Each entry needs to be copied exactly, with nothing left out.
----
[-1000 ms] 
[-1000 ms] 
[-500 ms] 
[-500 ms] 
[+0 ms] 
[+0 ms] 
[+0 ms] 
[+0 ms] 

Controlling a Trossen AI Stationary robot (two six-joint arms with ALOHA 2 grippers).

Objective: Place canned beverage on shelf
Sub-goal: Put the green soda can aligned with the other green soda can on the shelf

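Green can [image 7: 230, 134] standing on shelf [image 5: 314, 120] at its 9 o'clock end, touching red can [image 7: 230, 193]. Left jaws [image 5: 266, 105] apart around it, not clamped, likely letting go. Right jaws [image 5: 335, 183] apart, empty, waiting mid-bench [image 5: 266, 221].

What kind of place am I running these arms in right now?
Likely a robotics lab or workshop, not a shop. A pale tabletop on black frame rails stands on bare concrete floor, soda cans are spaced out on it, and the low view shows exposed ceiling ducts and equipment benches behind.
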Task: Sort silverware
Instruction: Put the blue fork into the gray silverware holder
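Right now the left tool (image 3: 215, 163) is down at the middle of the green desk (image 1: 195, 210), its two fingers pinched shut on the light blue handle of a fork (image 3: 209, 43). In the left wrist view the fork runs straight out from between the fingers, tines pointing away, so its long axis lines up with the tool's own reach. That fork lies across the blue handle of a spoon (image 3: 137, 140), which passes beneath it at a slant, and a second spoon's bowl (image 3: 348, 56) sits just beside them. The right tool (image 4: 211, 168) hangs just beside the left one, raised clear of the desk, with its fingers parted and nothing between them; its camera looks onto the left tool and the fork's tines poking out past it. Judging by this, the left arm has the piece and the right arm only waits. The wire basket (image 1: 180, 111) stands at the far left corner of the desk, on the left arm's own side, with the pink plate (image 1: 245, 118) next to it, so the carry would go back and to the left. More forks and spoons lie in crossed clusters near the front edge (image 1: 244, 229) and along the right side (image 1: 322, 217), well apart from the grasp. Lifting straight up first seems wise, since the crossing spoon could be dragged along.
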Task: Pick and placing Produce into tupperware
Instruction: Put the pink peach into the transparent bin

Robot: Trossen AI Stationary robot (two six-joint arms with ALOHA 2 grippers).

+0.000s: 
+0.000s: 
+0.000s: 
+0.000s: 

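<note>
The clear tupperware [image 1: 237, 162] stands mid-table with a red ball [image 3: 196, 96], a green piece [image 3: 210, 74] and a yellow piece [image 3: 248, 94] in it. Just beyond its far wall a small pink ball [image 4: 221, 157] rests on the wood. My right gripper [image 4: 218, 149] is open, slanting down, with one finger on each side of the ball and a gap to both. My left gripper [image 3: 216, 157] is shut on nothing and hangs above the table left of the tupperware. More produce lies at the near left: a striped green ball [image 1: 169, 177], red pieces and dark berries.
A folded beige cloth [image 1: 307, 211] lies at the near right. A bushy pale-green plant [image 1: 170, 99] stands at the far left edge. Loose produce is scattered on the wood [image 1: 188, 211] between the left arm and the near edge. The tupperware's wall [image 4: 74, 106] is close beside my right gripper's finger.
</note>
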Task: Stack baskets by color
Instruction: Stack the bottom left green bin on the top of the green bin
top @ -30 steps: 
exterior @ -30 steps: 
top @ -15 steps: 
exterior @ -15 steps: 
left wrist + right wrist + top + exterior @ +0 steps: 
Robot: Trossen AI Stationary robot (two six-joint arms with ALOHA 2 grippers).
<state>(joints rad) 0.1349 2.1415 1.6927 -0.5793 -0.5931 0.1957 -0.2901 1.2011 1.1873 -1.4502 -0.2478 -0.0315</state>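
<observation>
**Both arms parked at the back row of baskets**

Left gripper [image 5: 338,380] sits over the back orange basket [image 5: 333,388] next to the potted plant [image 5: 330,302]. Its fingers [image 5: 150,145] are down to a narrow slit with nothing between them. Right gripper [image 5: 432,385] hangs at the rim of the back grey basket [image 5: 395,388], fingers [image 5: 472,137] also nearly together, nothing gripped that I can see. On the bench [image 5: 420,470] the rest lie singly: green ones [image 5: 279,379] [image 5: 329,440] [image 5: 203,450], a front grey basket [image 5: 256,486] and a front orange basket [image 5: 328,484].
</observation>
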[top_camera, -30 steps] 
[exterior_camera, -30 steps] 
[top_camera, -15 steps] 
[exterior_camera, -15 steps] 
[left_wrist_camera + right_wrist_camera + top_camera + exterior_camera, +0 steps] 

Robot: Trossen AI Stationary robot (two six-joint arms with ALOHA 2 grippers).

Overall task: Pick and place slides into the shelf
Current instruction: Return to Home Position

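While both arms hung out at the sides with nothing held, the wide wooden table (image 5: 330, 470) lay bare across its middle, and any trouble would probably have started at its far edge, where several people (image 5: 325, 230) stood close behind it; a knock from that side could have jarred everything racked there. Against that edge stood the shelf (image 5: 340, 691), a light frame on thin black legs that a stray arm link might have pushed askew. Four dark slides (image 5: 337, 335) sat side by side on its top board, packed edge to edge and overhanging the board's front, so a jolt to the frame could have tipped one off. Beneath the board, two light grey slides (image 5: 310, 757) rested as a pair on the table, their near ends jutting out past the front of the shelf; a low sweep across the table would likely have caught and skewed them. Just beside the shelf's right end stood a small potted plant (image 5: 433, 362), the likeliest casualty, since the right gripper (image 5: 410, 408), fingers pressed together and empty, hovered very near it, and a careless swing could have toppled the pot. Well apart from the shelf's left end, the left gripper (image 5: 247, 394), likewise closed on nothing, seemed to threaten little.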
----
> [Reply to the task]
[-1000 ms] 
[-1000 ms] 
[-500 ms] 
[-500 ms] 
[+0 ms] 
[+0 ms] 
[+0 ms] 
[+0 ms] 

Controlling a Trossen AI Stationary robot (two six-joint arms with ALOHA 2 grippers).

Objective: Place canned beverage on shelf
Sub-goal: Put the green soda can aligned with the other green soda can on the shelf

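Green can [image 7: 230, 134] standing on shelf [image 5: 314, 120] at its 9 o'clock end, touching red can [image 7: 230, 193]. Left jaws [image 5: 266, 105] apart around it, not clamped, likely letting go. Right jaws [image 5: 335, 183] apart, empty, waiting mid-bench [image 5: 266, 221].

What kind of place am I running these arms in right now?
Likely a robotics lab or workshop, not a shop. A pale tabletop on black frame rails stands on bare concrete floor, soda cans are spaced out on it, and the low view shows exposed ceiling ducts and equipment benches behind.
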Task: Sort silverware
Instruction: Put the blue fork into the gray silverware holder
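Right now the left tool (image 3: 215, 163) is down at the middle of the green desk (image 1: 195, 210), its two fingers pinched shut on the light blue handle of a fork (image 3: 209, 43). In the left wrist view the fork runs straight out from between the fingers, tines pointing away, so its long axis lines up with the tool's own reach. That fork lies across the blue handle of a spoon (image 3: 137, 140), which passes beneath it at a slant, and a second spoon's bowl (image 3: 348, 56) sits just beside them. The right tool (image 4: 211, 168) hangs just beside the left one, raised clear of the desk, with its fingers parted and nothing between them; its camera looks onto the left tool and the fork's tines poking out past it. Judging by this, the left arm has the piece and the right arm only waits. The wire basket (image 1: 180, 111) stands at the far left corner of the desk, on the left arm's own side, with the pink plate (image 1: 245, 118) next to it, so the carry would go back and to the left. More forks and spoons lie in crossed clusters near the front edge (image 1: 244, 229) and along the right side (image 1: 322, 217), well apart from the grasp. Lifting straight up first seems wise, since the crossing spoon could be dragged along.
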Task: Pick and placing Produce into tupperware
Instruction: Put the pink peach into the transparent bin

Robot: Trossen AI Stationary robot (two six-joint arms with ALOHA 2 grippers).

+0.000s: 
+0.000s: 
+0.000s: 
+0.000s: 

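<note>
The clear tupperware [image 1: 237, 162] stands mid-table with a red ball [image 3: 196, 96], a green piece [image 3: 210, 74] and a yellow piece [image 3: 248, 94] in it. Just beyond its far wall a small pink ball [image 4: 221, 157] rests on the wood. My right gripper [image 4: 218, 149] is open, slanting down, with one finger on each side of the ball and a gap to both. My left gripper [image 3: 216, 157] is shut on nothing and hangs above the table left of the tupperware. More produce lies at the near left: a striped green ball [image 1: 169, 177], red pieces and dark berries.
A folded beige cloth [image 1: 307, 211] lies at the near right. A bushy pale-green plant [image 1: 170, 99] stands at the far left edge. Loose produce is scattered on the wood [image 1: 188, 211] between the left arm and the near edge. The tupperware's wall [image 4: 74, 106] is close beside my right gripper's finger.
</note>
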Task: Stack baskets by color
Instruction: Stack the bottom left green bin on the top of the green bin
top @ -30 steps: 
exterior @ -30 steps: 
top @ -15 steps: 
exterior @ -15 steps: 
left wrist + right wrist + top + exterior @ +0 steps: 
Robot: Trossen AI Stationary robot (two six-joint arms with ALOHA 2 grippers).
<state>(joints rad) 0.1349 2.1415 1.6927 -0.5793 -0.5931 0.1957 -0.2901 1.2011 1.1873 -1.4502 -0.2478 -0.0315</state>
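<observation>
**Both arms parked at the back row of baskets**

Left gripper [image 5: 338,380] sits over the back orange basket [image 5: 333,388] next to the potted plant [image 5: 330,302]. Its fingers [image 5: 150,145] are down to a narrow slit with nothing between them. Right gripper [image 5: 432,385] hangs at the rim of the back grey basket [image 5: 395,388], fingers [image 5: 472,137] also nearly together, nothing gripped that I can see. On the bench [image 5: 420,470] the rest lie singly: green ones [image 5: 279,379] [image 5: 329,440] [image 5: 203,450], a front grey basket [image 5: 256,486] and a front orange basket [image 5: 328,484].
</observation>
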[top_camera, -30 steps] 
[exterior_camera, -30 steps] 
[top_camera, -15 steps] 
[exterior_camera, -15 steps] 
[left_wrist_camera + right_wrist_camera + top_camera + exterior_camera, +0 steps] 

Robot: Trossen AI Stationary robot (two six-joint arms with ALOHA 2 grippers).

Overall task: Pick and place slides into the shelf
Current instruction: Return to Home Position

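While both arms hung out at the sides with nothing held, the wide wooden table (image 5: 330, 470) lay bare across its middle, and any trouble would probably have started at its far edge, where several people (image 5: 325, 230) stood close behind it; a knock from that side could have jarred everything racked there. Against that edge stood the shelf (image 5: 340, 691), a light frame on thin black legs that a stray arm link might have pushed askew. Four dark slides (image 5: 337, 335) sat side by side on its top board, packed edge to edge and overhanging the board's front, so a jolt to the frame could have tipped one off. Beneath the board, two light grey slides (image 5: 310, 757) rested as a pair on the table, their near ends jutting out past the front of the shelf; a low sweep across the table would likely have caught and skewed them. Just beside the shelf's right end stood a small potted plant (image 5: 433, 362), the likeliest casualty, since the right gripper (image 5: 410, 408), fingers pressed together and empty, hovered very near it, and a careless swing could have toppled the pot. Well apart from the shelf's left end, the left gripper (image 5: 247, 394), likewise closed on nothing, seemed to threaten little.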

Nothing further is required of the output.